The slides were stained with a 4% Giemsa solution and visualized on a Zeiss Axio Imager Z2 microscope with image capture. For each species, we selected 10 metaphases with chromosomal integrity, evident centromeres and no overlapping. Karyomorphometry and chromosomal classification were performed as described by Cristiano et al. (2017). The chromosomes were measured using Image-Pro Plus (Media Cybernetics, Rockville, MD) and some chromosome characteristics were evaluated. For each chromosome, we measured the total length (TL) end-to-end, short arm (S), and long arm (L) sizes calculated by the distance between the arm end and centromeric region. The karyotype length (KL) was calculated by summing the total length of all chromosomes. The relative size (RL) of each chromosome was calculated in relation to the total size of all chromosomes (TL × 100 / ΣTL). The ratio (r) between the length of the long arm and short arm (r = L / S) was calculated to classify the chromosomes as described by Levan et al. (1964) with modifications reported by Crozier (1970).

Results

The typical chromosome number of Acromyrmex (2n = 38) was found in all species of the genus analyzed in the present work. The karyotype of Ac. lundii and Ac. nigrosetosus were described for the first time and, that of Ac. ambiguus was described for the first time from a Brazilian population. The two largest chromosomal pairs were the first subtelocentric and the first metacentric. The karyotype formula was variable (see below) and in Ac. crassispinus, Ac. lundii, Ac. nigrosetosus, and Ac. subterraneus subterraneus, most chromosomes presented an r ratio between 1.67 and 3.00; therefore, these were classified as submetacentric. The chromosomal classification of Ac. ambiguus was different from that of other species, as it mainly presents metacentric chromosomes. Ac. ambiguus has the karyotype formula 2K = 14M + 12SM + 8ST + 4A (Figure 1, Table 1).
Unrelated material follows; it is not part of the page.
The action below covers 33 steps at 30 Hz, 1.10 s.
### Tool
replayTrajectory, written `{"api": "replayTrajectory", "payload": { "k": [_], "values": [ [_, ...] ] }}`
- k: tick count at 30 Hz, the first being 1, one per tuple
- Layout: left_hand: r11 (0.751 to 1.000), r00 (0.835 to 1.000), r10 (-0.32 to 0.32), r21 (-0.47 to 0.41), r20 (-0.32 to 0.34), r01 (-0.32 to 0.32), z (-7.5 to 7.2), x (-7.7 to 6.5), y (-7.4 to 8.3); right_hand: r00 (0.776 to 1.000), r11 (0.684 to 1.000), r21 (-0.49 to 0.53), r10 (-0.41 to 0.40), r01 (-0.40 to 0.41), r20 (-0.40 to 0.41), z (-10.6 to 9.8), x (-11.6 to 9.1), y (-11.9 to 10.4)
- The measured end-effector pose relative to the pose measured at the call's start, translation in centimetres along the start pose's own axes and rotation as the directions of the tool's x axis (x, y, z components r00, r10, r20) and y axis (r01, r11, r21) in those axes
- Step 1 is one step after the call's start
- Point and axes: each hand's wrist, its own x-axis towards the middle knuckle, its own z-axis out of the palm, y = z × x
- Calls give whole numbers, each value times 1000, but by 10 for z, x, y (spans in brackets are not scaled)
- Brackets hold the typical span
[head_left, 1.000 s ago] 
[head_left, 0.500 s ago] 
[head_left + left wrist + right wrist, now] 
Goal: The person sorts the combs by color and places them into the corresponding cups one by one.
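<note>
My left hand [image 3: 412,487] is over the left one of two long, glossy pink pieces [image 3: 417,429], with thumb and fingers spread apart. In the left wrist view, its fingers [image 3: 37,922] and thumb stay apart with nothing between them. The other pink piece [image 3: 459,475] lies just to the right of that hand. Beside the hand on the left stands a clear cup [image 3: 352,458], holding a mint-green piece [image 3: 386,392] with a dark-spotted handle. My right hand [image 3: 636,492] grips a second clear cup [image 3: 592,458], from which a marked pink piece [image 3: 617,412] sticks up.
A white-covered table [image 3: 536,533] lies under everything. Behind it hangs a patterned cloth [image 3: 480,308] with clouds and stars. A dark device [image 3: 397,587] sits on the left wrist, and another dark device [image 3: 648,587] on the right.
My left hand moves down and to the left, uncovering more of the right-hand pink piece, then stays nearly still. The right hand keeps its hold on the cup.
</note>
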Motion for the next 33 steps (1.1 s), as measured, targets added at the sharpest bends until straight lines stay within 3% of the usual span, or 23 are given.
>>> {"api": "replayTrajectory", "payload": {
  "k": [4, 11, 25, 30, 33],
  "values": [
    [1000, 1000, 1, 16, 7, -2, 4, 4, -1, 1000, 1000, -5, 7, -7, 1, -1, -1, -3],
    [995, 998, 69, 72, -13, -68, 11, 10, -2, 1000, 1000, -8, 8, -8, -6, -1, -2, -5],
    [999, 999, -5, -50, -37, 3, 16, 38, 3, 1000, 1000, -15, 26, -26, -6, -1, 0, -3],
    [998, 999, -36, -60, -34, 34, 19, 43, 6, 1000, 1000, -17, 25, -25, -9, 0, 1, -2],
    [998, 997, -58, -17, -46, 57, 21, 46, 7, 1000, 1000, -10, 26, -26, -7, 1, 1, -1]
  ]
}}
Ac. crassispinus presented 2K = 12M + 20SM + 4ST + 2A (Figure 2, Table 2) and its chromosomes are larger when compared to other species. Ac. lundii has the karyotype formula 2K = 10M + 14SM + 10ST + 4A (Figure 3, Table 3). Ac. nigrosetosus presented 2K = 12M + 14SM + 10ST + 2A and its chromosomes seem smaller than those of the other species (Figure 4, Table 4). Ac. subterraneus subterraneus has 2K = 14M + 18SM + 4ST + 2A (Figure 5, Table 5). For Ac. rugosus and At. sexdens only the chromosome number was established, but no detailed karyomorphometry was performed.

Figure 1.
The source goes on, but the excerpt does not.